«j'ai pris conscience que l'incendie de Notre-Dame était bien plus inimaginable»

«j’ai pris conscience que l’incendie de Notre-Dame était bien plus inimaginable»

Epique et captivant, le film événement “Notre-Dame brûle”, de Jean-Jacques Annaud, sortira au cinéma le 16 mars prochain, près de trois ans après le terrible incendie de la cathédrale. A cette occasion, CNEWS a pu s’entretenir avec le réalisateur oscarisé.

Unjour, Jérôme Seydoux, president of Pathé, vous appelle et vous propose de réaliser ce film. Pourquoi avez-vous accepté ?

Au départ, je n’étais pas certain d’être intéressé. Puis un soir, j’ai avalé des pages et des pages de documents et d’articles que l’on m’avait remis, j’ai regardé quelques documentaires, et je n’en croyais pas mes yeux.
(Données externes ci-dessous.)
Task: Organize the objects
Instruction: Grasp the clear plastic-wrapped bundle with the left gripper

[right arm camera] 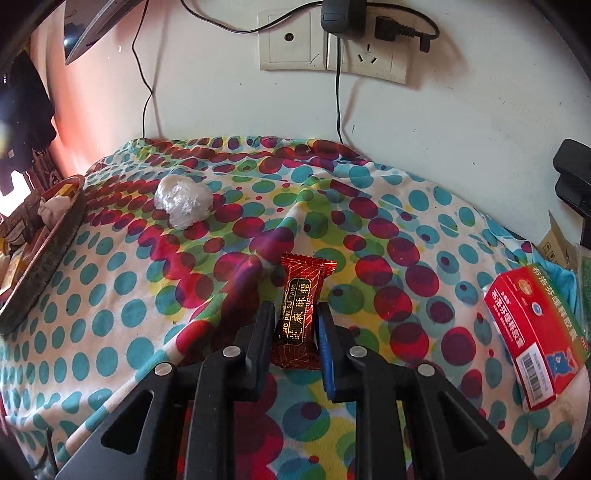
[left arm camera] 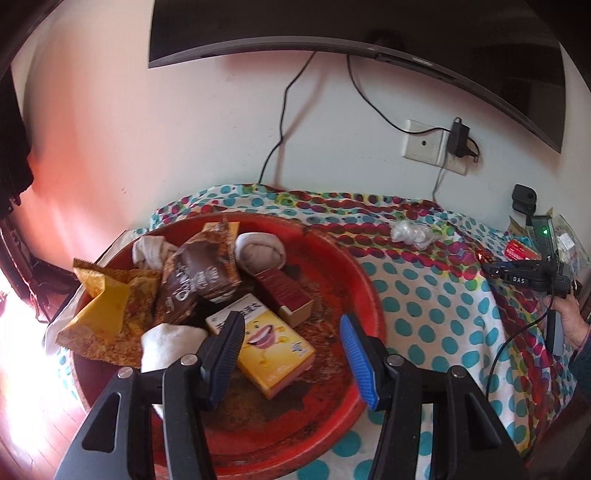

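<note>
Candy in a glossy red foil wrapper with gold lettering sits between the 2 fingers of the right hand-held gripper, which is closed to the wrapper's width with both pads against its sides; the sweet lies on the spotted cloth over the table. Just left of it a ridge of the cloth rises in a fold. Farther back-left rests a crumpled ball of clear plastic wrap, and well to the right a red and white cardboard medicine box lies flat.

Over on the left, the left hand-held gripper hangs wide open and empty above a round red tray with a worn, flaking surface. Below it lies a yellow carton; beyond are a dark red box, a brown snack bag, an orange foil packet and white rolled socks.

Behind the table stands a white wall with sockets, plugged cables and a dark screen.
</note>
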Action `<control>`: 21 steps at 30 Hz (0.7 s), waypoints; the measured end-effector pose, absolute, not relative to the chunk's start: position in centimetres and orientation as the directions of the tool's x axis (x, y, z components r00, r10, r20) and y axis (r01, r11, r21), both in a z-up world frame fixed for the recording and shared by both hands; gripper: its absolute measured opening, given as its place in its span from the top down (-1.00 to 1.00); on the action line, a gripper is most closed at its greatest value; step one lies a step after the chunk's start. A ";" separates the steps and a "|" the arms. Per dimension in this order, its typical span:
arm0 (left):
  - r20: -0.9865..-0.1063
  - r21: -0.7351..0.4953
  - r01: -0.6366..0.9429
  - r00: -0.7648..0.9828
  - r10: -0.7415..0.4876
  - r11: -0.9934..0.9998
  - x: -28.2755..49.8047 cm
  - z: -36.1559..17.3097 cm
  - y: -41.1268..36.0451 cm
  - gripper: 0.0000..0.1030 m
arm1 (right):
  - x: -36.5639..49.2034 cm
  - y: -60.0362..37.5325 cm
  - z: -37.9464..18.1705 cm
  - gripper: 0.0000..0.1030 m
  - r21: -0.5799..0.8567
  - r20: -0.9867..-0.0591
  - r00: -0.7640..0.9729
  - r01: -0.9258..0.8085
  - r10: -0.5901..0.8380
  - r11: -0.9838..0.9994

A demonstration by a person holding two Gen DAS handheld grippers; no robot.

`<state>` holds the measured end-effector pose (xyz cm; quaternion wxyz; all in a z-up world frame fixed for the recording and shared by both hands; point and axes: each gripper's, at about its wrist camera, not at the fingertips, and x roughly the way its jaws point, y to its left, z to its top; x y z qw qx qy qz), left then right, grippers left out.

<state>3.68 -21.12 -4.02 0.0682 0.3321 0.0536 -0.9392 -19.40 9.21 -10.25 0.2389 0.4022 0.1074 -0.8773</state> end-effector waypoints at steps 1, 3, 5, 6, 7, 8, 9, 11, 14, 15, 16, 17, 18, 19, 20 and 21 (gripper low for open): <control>-0.635 -0.055 0.133 -0.770 -0.068 -0.990 3.0 -3.7 -20.1 -0.08 | -18.8 9.2 -10.3 0.60 0.004 -0.757 -0.559 0.513 -0.338 -0.858; -0.641 -0.053 0.086 -0.767 -0.032 -0.995 1.4 -3.2 -17.9 -0.08 | -17.6 9.2 -10.3 0.60 0.007 -0.755 -0.556 0.525 -0.349 -0.851; -0.652 -0.070 0.039 -0.758 0.016 -0.997 -0.6 -2.9 -16.0 -0.17 | -16.6 9.3 -10.3 0.60 0.019 -0.755 -0.545 0.538 -0.364 -0.843; -0.663 -0.078 0.023 -0.747 0.035 -0.997 -1.9 -2.8 -15.0 -0.18 | -16.1 9.3 -10.5 0.60 0.027 -0.760 -0.535 0.542 -0.369 -0.840; -0.673 -0.083 0.011 -0.738 0.048 -0.996 -3.1 -2.8 -14.1 -0.21 | -15.9 9.3 -10.6 0.60 0.036 -0.763 -0.526 0.546 -0.376 -0.837; -0.685 -0.096 -0.010 -0.725 0.073 -0.995 -4.6 -2.8 -13.1 -0.24 | -15.5 9.4 -10.7 0.60 0.047 -0.767 -0.513 0.555 -0.386 -0.830; -0.696 -0.101 -0.020 -0.713 0.085 -0.995 -5.9 -3.0 -12.4 -0.30 | -15.2 9.4 -10.8 0.60 0.047 -0.768 -0.511 0.557 -0.387 -0.829; -0.721 -0.104 -0.048 -0.684 0.109 -0.993 -9.1 -3.3 -10.8 -0.33 | -14.8 9.3 -10.9 0.60 0.050 -0.774 -0.501 0.562 -0.388 -0.826; -0.759 -0.087 -0.062 -0.643 0.107 -0.994 -13.9 -4.2 -9.0 -0.34 | -14.9 9.4 -11.0 0.60 0.061 -0.779 -0.492 0.557 -0.389 -0.828; -0.773 -0.091 -0.064 -0.625 0.111 -0.994 -15.6 -4.6 -8.6 -0.34 | -14.9 9.3 -11.0 0.59 0.063 -0.779 -0.490 0.559 -0.391 -0.827; -0.783 -0.100 -0.062 -0.611 0.117 -0.993 -17.0 -4.9 -8.4 -0.34 | -14.9 9.3 -11.1 0.59 0.063 -0.779 -0.491 0.558 -0.390 -0.827; -0.792 -0.112 -0.059 -0.598 0.125 -0.992 -18.2 -5.3 -8.2 -0.34 | -14.9 9.3 -11.0 0.59 0.060 -0.780 -0.491 0.558 -0.388 -0.827; -0.800 -0.121 -0.051 -0.586 0.128 -0.991 -19.5 -5.7 -8.1 -0.34 | -14.8 9.2 -11.1 0.59 0.058 -0.781 -0.491 0.560 -0.387 -0.827; -0.812 -0.123 -0.033 -0.571 0.120 -0.992 -21.0 -6.2 -7.9 -0.34 | -14.9 9.3 -11.0 0.59 0.061 -0.780 -0.489 0.560 -0.390 -0.826; -0.820 -0.116 -0.028 -0.561 0.112 -0.993 -22.0 -6.5 -7.8 -0.34 | -14.9 9.3 -11.0 0.58 0.064 -0.780 -0.488 0.560 -0.391 -0.826; -0.827 -0.098 -0.025 -0.554 0.095 -0.995 -23.1 -6.8 -7.5 -0.34 | -14.9 9.3 -11.0 0.58 0.063 -0.780 -0.489 0.560 -0.390 -0.826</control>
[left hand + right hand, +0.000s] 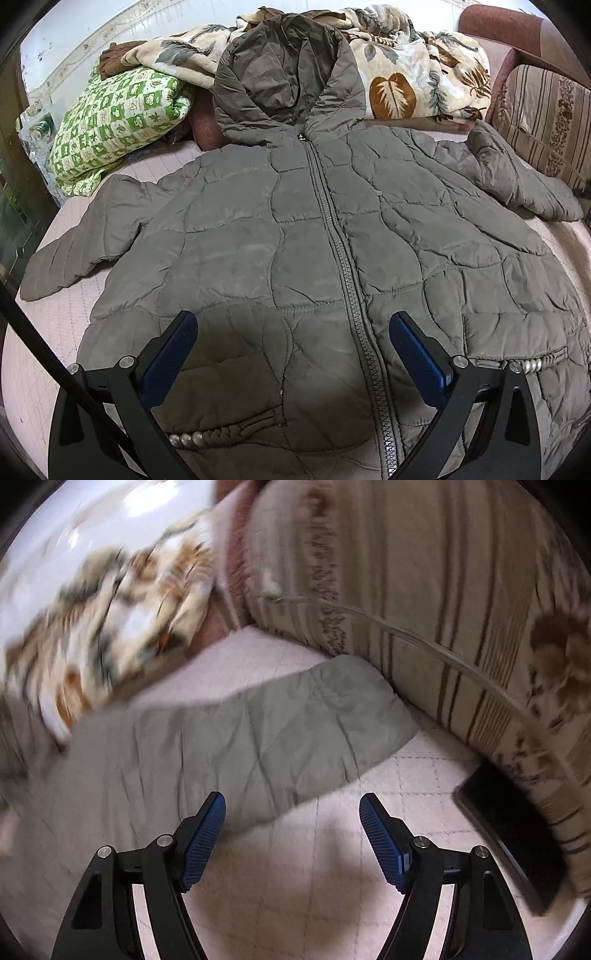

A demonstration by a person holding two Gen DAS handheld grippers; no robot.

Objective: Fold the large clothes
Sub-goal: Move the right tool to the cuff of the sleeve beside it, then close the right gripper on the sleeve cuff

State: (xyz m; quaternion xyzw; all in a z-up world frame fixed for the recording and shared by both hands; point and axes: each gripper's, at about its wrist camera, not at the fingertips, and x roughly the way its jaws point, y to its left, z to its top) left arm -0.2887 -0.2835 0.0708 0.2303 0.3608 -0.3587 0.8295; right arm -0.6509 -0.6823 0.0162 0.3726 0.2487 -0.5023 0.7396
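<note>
Both claws stand spread with nothing between their blue ribbed pads. From my seat, the left claw (293, 325) hangs over the lower front of the grey-brown quilted hooded jacket (314, 236), roughly astride the zip, and touches nothing I can see. The right claw (291, 805) hovers above the pale pink quilted bed cover (332, 867), just beside the end of the jacket's right sleeve (258, 731); that view is smeared, so I cannot say how near the pads are to the cloth.

The jacket lies face up and flat on the bed, zipped closed, hood (284, 77) resting up against the cream leaf-print blanket (406, 77) heaped at the far side. Its left sleeve (85, 240) is spread out towards the green-and-white patterned cushion (110, 125), and the other sleeve runs out towards the beige striped sofa cushion (424, 590). A dark flat phone-like slab (513, 842) lies on the cover beside that cushion, near the right claw.

As I read it, the spreading-out is finished and no fold has been made yet: both sleeves are out, the body is at full width, the hood is unfolded. I judge the first step is taking that right cuff and bringing the sleeve across the chest. Then the left sleeve, the hood, and the body folds remain.
</note>
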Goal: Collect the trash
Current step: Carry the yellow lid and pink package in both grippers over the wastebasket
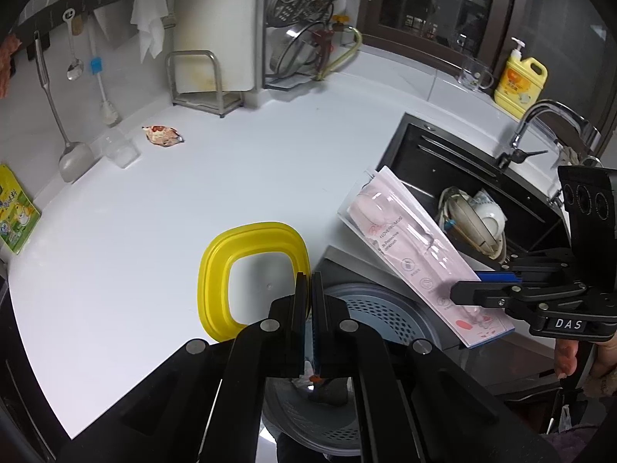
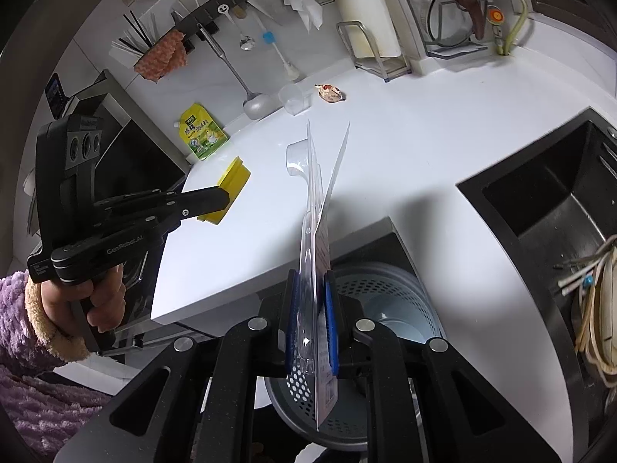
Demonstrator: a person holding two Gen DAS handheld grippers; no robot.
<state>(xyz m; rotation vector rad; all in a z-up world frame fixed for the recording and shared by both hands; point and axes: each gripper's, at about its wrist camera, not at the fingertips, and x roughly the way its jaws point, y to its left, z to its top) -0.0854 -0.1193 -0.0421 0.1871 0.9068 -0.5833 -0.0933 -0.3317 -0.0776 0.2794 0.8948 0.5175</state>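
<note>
My left gripper (image 1: 309, 285) is shut on the rim of a yellow lid (image 1: 216, 270), holding it by the counter's front edge; it shows in the right wrist view (image 2: 225, 198) with the lid (image 2: 231, 185) edge-on. My right gripper (image 2: 311, 289) is shut on a pink toothbrush blister pack (image 2: 320, 208), held over a grey perforated trash basket (image 2: 385, 301). The pack (image 1: 408, 254) and right gripper (image 1: 468, 285) show in the left wrist view above the basket (image 1: 370, 305). A crumpled snack wrapper (image 1: 162, 135) lies far back on the counter.
A dark sink (image 1: 462, 177) with dishes is at right, with a faucet (image 1: 540, 123) and yellow soap bottle (image 1: 520, 81). A clear cup (image 1: 121, 150), green pouch (image 1: 15, 212), hanging utensils, a cutting board rack (image 1: 204, 77) and a dish rack (image 1: 308, 31) line the back.
</note>
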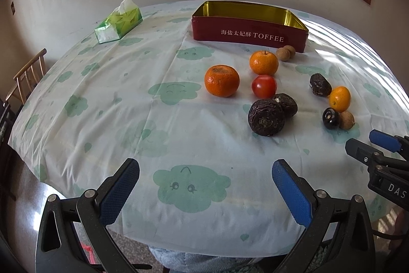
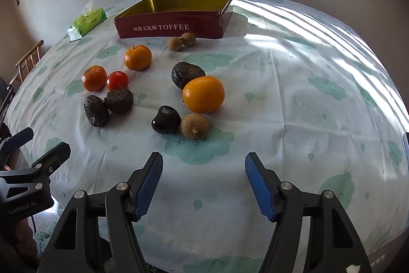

Tout cela est invraisemblable. Je me suis dit que cette histoire a été écrite par des journalistes talentueux qui ont pris des cours de scénario.

C’est trop inouï, mais pourtant vrai. Après quoi j’ai pris mon téléphone, j’ai appelé Jérôme Seydoux, et je lui ai dit : «C’est d’accord!». Je me suis aperçu que les médias avaient fait du très bon travail, mais qu’ils ne savaient pas tout, et j’ai pris conscience que c’était bien plus inimaginable.

Notre-Dame est toujours debout grâce au combat héroïque de tous les pompiers dépêchés sur place. Mais allors que le pire est sur le point d’arriver, un homme propose un plan de sauvetage très risqué et qui a payé…

Vous ne pouvez pas éteindre un feu si l’eau n’attaque pas directement le noyau de l’incendie, or celui-là se trouvait dans le beffroi. Si ce beffroi brûlait complètement, toutes les poutres qui tenaient des cloches énormes auraient fait l’effet du 11 septembre, et la cathédrale se serait effondrée.

L’esprit français, c’est la débrouille. Chacun a fait de son mieux et cela a marché.

Puis le risque c’était que toute l’Ile de la Cité prenne feu. Mais un sergent-chef a osé entrer dans le carré des officiers pour exposer son idée et a permis de sauver Notre-Dame de Paris. Il a d’ailleurs été récompensé.

Dans un premier temps, on n’arrive pas à croire que la cathédrale brûle, c’est pour cela que pendant plus de vingt minutes personne n’a alerté les pompiers. On pense que c’est improbable, et on n’était pas préparés. Mais l’esprit français, c’est la débrouille. Chacun a fait de son mieux et cela a marché.

Qu’avez-vous appris de surprenant durant la préparation du film et le tournage ?

J’ai été très étonné d’apprendre que la première Couronne d’épines sauvée des flammes n’était pas la bonne. Celle qui était exposée dans le monument était une fausse. La véritable couronne d’épines se trouvait dans un coffre qu’une seule personne pouvait ouvrir. Or au moment des faits, cet homme se trouvait à Versailles…

Pourquoi cette relique est si précieuse ?

Il s’agit de la couronne que portrait le Christ lors de la crucifixion. Elle a été gardée à Jérusalem pendant trois siècles avant de devenir au XIIe siècle la proprieté de Baudouin II de Courtenay, empereur de Constantinople, puis d’être rachetée très chère par Saint Louis.

J’ai été autorisé à tourner dans certains lieux de la cathédrale.

Quel a été le plus gros challenge ?

Le moment le plus fort et le plus compliqué fut la chute de la voute sous l’effet de la chute de la flèche, mais vue de l’intérieur. J’avais 11 caméras, 75 mètres cube de matériaux enflammés accrochés au plafond avec un créneau de tournage d’une minute et dix seconds. Il ne fallait pas rater cette scène, sinon c’était une semaine de tournage en plus.

Vous avez eu le privilège de filmer l’intérieur de la cathédrale. Que montrez-vous aux spectateurs ?

J’ai en effet été autorisé à tourner dans certains lieux de la cathédrale. Mais présence de plomb oblige, mon équipe était habillée en blanc, et portrait des masques. Plus précisément, j’ai pu filmer l’entrée de la sacristie, le couloir qui y mène, un escalier, le toit de la sacristie, les axes sur la nef sud et la galerie des chimères. Le reste a été reconstitué en studios ou emprunté à d’autres cathédrales.